→ TASK REQUIREMENTS
Provide only the number of lines in the listing that contain the word "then".

┌─ DATASET EXCERPT

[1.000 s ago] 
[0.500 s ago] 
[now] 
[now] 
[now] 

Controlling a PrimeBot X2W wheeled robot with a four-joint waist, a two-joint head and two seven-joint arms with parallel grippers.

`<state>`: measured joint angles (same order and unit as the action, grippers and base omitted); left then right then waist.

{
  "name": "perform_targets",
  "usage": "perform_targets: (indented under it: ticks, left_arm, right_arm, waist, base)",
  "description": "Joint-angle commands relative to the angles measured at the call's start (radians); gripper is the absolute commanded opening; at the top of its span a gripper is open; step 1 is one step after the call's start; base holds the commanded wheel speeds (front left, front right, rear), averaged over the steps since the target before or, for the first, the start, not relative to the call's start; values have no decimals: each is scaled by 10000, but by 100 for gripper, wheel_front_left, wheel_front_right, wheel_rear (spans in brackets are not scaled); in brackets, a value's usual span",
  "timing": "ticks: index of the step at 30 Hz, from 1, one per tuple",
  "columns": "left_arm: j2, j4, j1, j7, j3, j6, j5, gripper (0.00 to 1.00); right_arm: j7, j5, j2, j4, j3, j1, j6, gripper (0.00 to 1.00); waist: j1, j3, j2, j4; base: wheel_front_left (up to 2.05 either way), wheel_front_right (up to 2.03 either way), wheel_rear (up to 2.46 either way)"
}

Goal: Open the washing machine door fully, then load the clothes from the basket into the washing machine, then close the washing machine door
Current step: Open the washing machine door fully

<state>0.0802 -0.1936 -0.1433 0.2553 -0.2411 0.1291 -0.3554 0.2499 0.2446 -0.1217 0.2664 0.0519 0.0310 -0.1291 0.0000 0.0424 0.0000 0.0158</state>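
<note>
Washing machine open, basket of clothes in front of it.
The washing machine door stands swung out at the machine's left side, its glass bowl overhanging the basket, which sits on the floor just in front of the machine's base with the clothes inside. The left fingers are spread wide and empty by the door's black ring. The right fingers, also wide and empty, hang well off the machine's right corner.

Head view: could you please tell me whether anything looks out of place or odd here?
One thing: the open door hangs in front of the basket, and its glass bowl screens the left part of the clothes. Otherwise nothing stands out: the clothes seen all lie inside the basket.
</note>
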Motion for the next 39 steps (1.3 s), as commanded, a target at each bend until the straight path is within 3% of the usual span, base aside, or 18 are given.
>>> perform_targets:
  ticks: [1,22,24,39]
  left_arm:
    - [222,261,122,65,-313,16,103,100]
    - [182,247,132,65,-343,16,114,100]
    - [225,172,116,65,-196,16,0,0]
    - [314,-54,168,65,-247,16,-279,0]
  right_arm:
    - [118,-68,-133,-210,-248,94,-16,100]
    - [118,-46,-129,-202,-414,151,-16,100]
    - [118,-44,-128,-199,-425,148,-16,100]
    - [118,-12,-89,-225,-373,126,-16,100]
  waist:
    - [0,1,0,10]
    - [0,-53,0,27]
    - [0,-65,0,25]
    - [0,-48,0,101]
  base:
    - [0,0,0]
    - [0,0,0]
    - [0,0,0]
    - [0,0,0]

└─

→ SOLUTION FOR THIS EXERCISE
2